Exercise details |
Among the lines below, the one containing "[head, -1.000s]" opens the range and the one containing "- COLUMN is" closes it. Print that range exactly, without the pictures.

Information shown |
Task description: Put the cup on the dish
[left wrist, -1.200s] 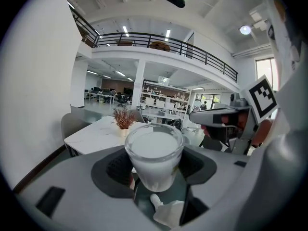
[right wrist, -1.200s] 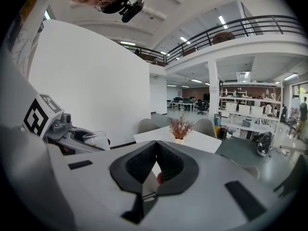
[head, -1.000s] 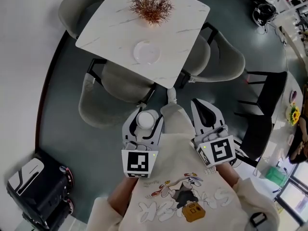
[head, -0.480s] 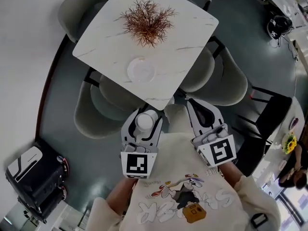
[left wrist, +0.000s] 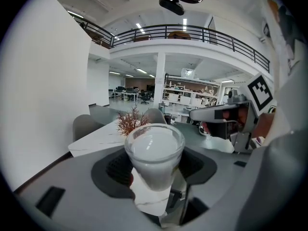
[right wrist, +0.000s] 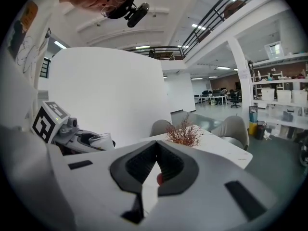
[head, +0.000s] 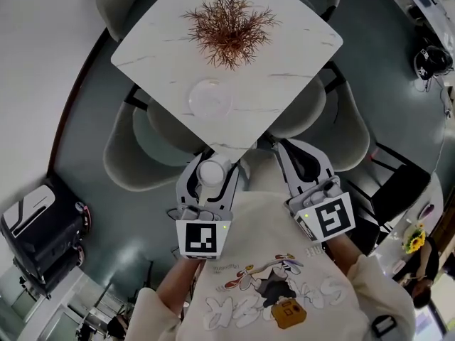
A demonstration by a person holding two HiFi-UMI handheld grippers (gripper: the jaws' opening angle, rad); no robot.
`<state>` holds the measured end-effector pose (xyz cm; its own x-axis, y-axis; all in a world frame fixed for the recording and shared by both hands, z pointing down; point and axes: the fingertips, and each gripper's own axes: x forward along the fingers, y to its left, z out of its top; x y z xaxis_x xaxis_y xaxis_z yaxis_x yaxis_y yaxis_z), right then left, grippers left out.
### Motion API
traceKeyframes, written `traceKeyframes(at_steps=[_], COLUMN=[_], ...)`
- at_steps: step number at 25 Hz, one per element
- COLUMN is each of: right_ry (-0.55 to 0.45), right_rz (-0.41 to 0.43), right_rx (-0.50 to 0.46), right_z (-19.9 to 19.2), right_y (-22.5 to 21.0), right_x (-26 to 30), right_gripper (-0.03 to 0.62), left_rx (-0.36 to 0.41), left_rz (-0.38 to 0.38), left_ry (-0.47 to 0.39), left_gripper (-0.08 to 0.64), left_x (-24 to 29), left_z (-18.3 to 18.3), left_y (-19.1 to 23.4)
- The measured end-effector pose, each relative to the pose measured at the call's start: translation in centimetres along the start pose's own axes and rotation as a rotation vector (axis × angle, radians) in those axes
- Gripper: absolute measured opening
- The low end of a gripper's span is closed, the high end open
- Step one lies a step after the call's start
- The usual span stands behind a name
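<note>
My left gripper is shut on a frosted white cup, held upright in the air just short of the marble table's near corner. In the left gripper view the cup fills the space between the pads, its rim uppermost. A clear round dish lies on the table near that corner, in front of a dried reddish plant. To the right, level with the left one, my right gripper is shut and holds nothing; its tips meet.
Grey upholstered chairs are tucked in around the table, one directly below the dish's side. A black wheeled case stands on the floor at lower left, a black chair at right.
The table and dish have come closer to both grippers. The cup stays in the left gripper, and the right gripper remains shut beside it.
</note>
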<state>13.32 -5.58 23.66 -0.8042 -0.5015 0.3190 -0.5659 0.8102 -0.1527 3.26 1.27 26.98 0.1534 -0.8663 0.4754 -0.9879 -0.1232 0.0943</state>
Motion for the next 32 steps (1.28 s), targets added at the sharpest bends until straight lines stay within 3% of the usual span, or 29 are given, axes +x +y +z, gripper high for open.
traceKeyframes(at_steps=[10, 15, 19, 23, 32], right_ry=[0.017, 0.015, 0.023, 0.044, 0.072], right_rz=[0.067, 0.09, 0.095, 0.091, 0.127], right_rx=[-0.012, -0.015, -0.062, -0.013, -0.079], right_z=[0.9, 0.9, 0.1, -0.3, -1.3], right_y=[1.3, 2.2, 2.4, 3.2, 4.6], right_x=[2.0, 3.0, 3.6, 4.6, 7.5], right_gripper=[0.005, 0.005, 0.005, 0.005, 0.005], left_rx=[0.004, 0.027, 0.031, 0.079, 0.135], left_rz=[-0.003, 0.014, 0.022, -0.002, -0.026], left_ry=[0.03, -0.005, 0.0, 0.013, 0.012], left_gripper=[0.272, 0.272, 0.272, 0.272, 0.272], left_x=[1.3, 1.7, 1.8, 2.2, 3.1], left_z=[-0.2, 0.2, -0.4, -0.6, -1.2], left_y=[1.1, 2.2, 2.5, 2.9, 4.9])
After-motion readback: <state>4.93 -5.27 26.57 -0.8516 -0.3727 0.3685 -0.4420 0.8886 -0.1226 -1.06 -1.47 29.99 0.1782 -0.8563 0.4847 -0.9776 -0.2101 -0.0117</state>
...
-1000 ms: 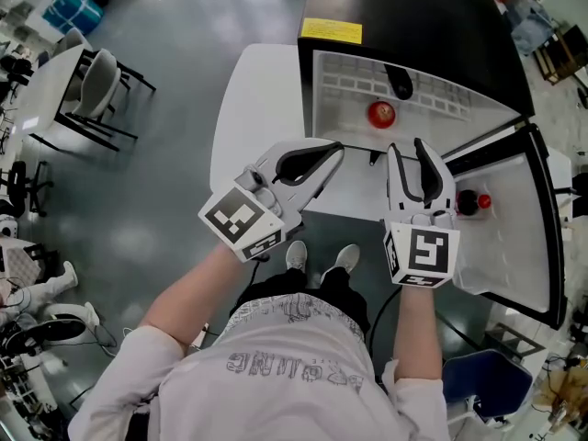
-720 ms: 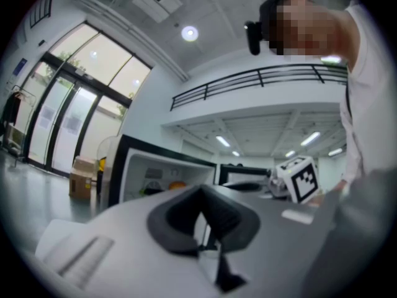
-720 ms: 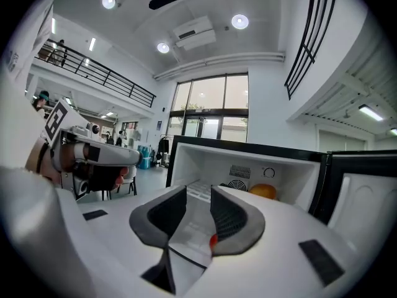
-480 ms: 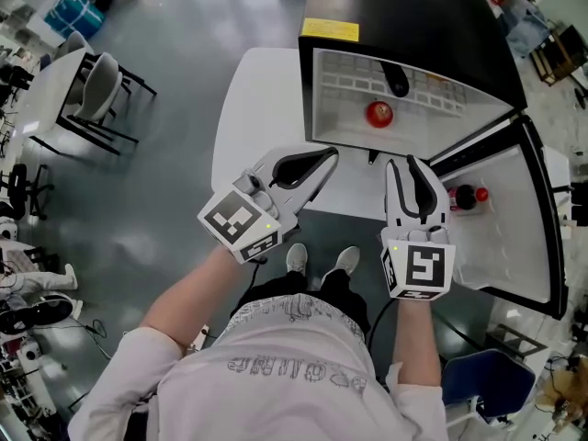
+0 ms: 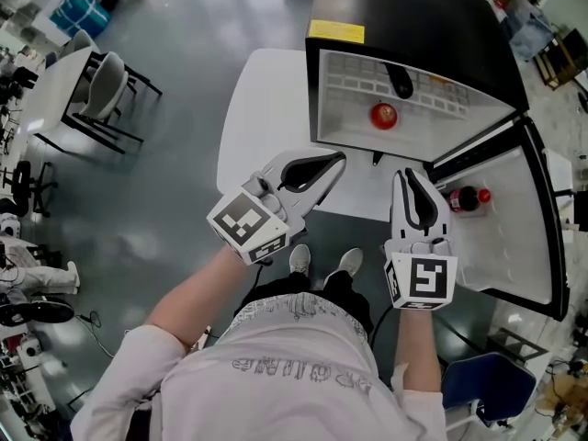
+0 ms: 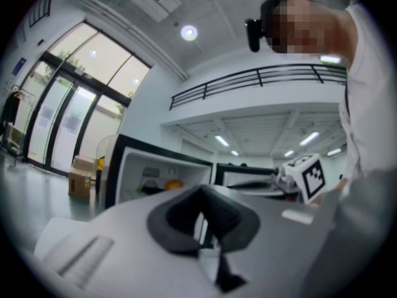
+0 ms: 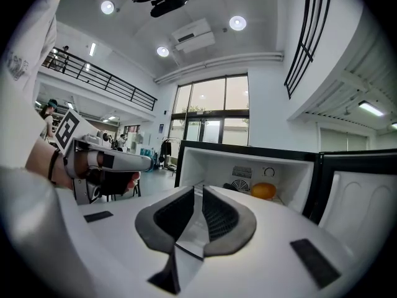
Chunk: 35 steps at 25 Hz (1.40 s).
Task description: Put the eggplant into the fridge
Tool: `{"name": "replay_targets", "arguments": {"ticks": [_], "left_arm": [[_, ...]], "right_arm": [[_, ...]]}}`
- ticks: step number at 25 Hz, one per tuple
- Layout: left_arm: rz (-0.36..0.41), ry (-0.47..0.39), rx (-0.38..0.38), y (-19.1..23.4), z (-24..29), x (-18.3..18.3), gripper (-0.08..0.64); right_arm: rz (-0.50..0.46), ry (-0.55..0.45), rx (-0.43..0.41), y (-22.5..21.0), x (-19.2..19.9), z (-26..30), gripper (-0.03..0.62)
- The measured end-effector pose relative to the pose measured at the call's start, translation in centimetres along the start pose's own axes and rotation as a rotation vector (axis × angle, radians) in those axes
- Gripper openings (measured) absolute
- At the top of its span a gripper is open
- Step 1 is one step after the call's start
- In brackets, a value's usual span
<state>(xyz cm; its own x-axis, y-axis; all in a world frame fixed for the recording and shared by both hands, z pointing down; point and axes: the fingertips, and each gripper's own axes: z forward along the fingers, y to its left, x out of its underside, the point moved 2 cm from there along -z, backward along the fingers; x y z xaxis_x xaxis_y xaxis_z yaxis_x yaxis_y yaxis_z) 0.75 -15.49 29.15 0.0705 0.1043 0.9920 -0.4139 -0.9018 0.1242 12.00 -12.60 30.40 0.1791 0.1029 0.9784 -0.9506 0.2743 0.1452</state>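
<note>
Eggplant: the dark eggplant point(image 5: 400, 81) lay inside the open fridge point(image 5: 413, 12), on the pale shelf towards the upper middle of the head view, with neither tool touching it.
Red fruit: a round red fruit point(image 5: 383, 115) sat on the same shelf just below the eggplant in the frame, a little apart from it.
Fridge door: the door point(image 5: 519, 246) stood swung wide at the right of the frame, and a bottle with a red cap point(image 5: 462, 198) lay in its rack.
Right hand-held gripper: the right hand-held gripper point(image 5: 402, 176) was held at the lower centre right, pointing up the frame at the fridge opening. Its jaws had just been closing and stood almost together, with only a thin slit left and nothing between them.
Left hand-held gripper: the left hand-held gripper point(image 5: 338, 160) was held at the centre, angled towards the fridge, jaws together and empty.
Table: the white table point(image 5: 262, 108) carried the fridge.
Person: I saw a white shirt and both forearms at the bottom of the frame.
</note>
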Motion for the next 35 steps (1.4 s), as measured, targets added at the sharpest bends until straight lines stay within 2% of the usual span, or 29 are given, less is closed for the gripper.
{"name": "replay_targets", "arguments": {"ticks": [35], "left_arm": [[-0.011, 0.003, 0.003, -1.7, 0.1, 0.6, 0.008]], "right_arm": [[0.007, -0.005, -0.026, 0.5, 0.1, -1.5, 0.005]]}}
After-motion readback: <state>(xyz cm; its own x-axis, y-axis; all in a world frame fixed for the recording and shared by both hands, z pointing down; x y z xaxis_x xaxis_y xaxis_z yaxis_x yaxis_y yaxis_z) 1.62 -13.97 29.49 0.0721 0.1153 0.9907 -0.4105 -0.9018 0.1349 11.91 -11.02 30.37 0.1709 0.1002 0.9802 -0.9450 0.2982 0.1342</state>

Result of this exercise |
[head, -1.000s] 
[head, -0.480s] 
[left wrist, +0.000s] 
[right wrist, +0.000s] 
[head, +0.000s] 
A demonstration by a person holding two HiFi-UMI handheld grippers (gripper: the jaws' opening angle, rad); no robot.
`<state>` holds the measured end-effector pose (xyz cm; its own x-axis, y-axis; all in a world frame fixed for the recording and shared by both hands, z pointing down; point and axes: the fingertips, and each gripper's own axes: x forward along the fingers, y to its left, z out of its top; x y z xaxis_x xaxis_y xaxis_z yaxis_x yaxis_y yaxis_z), right then left, grippers left out.
### Motion API
traceKeyframes, written `traceKeyframes(at_steps=[_], COLUMN=[_], ...)`
- at_steps: step number at 25 Hz, one per element
- COLUMN is each of: right_ry (-0.55 to 0.45), right_rz (-0.41 to 0.43), right_rx (-0.50 to 0.46), right_z (-19.9 to 19.2), right_y (-22.5 to 21.0), right_x (-26 to 30), right_gripper (-0.03 to 0.62), left_rx (-0.36 to 0.41), left_rz (-0.38 to 0.38), left_ry (-0.47 to 0.39), left_gripper (-0.08 to 0.64), left_x (-24 to 29), left_z (-18.3 to 18.3), left_y (-19.1 to 23.4)

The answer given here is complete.